Auf hal­ber Län­ge des Sees führt der Weg hin­auf auf ver­wit­ter­ten Natur­trep­pen­stu­fen zur impo­san­ten aber maro­den Neu­en Hake­burg, danach geht es im Wald zur Stra­ße ‘Am Hoch­wald’ und auf die­ser hin­ab zum Stahns­dor­fer Damm. Der Kanal wird erneut über­quert direkt neben der Schleu­se Klein­mach­now, auf der ande­ren Sei­te wird dem natur­be­las­se­nen Ufer­pfad etwa ein­ein­halb Kilo­me­ter weit gefolgt bis fast zur Auto­bahn­brü­cke. Auf einem schma­len Pfad geht es durch den Wald und das sich anschlie­ßen­de san­di­ge Heide­are­al, dann auf dem asphal­tier­ten Weg zur Alten Pots­da­mer Land­stra­ße und wei­ter zum Ein­gang des rie­si­gen Süd­west­kirch­hofs Stahns­dorf.
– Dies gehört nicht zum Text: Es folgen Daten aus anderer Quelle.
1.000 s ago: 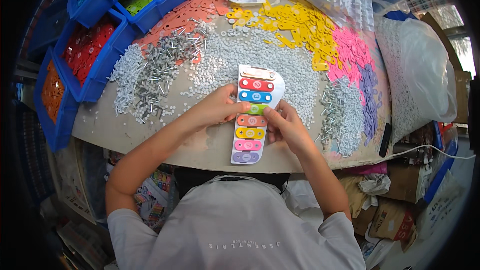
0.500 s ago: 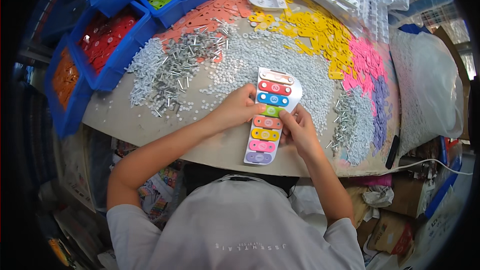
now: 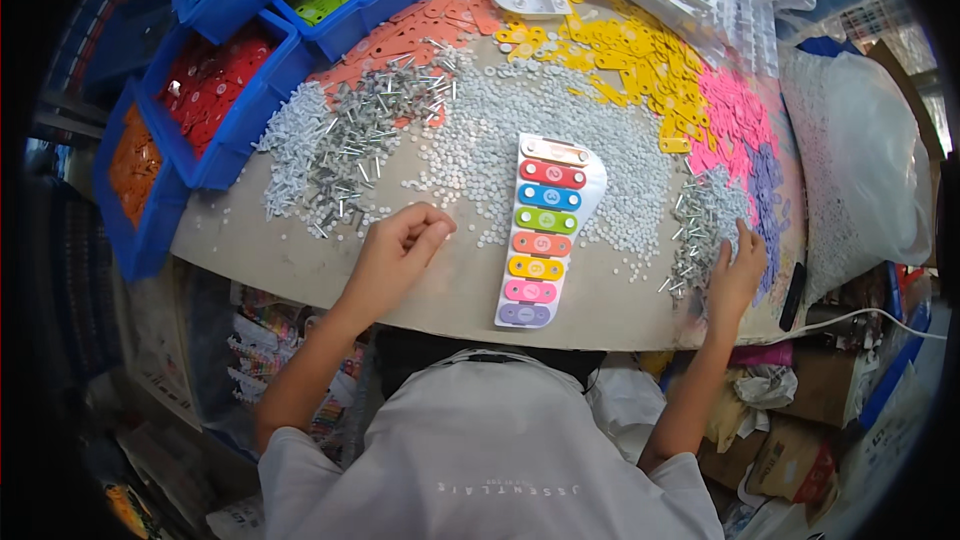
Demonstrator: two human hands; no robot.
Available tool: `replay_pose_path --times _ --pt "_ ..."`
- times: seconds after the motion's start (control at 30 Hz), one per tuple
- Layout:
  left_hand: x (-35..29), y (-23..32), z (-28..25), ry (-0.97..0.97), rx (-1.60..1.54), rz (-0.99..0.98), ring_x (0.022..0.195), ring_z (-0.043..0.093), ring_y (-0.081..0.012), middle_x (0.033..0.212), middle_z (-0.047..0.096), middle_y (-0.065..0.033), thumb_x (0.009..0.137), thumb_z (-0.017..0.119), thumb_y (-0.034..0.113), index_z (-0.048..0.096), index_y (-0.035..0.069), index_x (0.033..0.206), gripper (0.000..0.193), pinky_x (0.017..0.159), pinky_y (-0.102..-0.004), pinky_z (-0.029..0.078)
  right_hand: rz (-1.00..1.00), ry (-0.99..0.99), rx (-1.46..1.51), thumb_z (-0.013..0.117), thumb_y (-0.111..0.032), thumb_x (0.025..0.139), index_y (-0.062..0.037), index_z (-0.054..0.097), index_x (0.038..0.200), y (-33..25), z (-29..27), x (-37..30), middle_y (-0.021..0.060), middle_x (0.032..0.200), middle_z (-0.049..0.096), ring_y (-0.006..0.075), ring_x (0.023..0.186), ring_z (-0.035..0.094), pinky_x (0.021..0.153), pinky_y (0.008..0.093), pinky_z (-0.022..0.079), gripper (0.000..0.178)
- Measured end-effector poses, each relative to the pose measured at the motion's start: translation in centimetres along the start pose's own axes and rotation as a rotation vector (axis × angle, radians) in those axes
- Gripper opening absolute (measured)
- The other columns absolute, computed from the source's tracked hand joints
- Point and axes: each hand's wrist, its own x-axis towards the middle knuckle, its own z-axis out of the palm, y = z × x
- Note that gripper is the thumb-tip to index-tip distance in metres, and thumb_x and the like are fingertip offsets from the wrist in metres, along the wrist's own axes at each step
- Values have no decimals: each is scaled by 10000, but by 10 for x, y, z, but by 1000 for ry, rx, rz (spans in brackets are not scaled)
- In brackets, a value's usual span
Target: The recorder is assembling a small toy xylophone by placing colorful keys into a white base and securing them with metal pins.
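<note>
A toy xylophone [image 3: 545, 230] with a white base and a column of coloured bars lies on the table in front of me, touched by neither hand. White round caps show at the ends of its upper bars, while the lower bars show dark holes. My left hand [image 3: 400, 252] is left of it, thumb and curled fingers closed together above the tabletop; what they pinch, if anything, is too small to make out. Over at the right, my right hand [image 3: 738, 275] has thumb and fingers apart at the edge of a heap of small white pegs [image 3: 715, 202], beside metal pins [image 3: 688, 240].
Small white caps [image 3: 540, 100] spread behind the xylophone. Yellow bars [image 3: 640, 50], pink bars [image 3: 735, 115] and purple bars [image 3: 768, 200] lie in heaps at right. Blue bins [image 3: 225, 155] stand at far left. A large clear plastic bag [image 3: 860, 160] sits at the right edge.
Both hands have let go of the xylophone, which stays on the table. My left hand has moved left, my right hand right to the white pegs. The green bar now shows white caps at its ends.
</note>
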Motion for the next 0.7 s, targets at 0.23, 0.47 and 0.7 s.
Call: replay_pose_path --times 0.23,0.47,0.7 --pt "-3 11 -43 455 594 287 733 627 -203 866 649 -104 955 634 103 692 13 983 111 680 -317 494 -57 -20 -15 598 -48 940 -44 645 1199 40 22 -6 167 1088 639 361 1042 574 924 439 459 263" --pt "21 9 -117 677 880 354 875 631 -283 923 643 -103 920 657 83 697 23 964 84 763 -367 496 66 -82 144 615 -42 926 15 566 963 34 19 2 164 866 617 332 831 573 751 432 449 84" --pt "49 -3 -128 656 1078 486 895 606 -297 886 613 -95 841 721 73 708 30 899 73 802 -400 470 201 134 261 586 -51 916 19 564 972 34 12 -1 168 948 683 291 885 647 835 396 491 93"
Auf dem Gelän­de des Fried­hofs wird eine klei­ne Run­de gedreht zur immer wie­der tol­len höl­zer­nen Nor­we­gi­schen Kapel­le, abschlie­ßend wird über die Bahn­hof­stra­ße die gleich­na­mi­ge Bus­hal­te­stel­le um die Ecke in der Pots­da­mer Allee erreicht, an der die­se Etap­pe endet.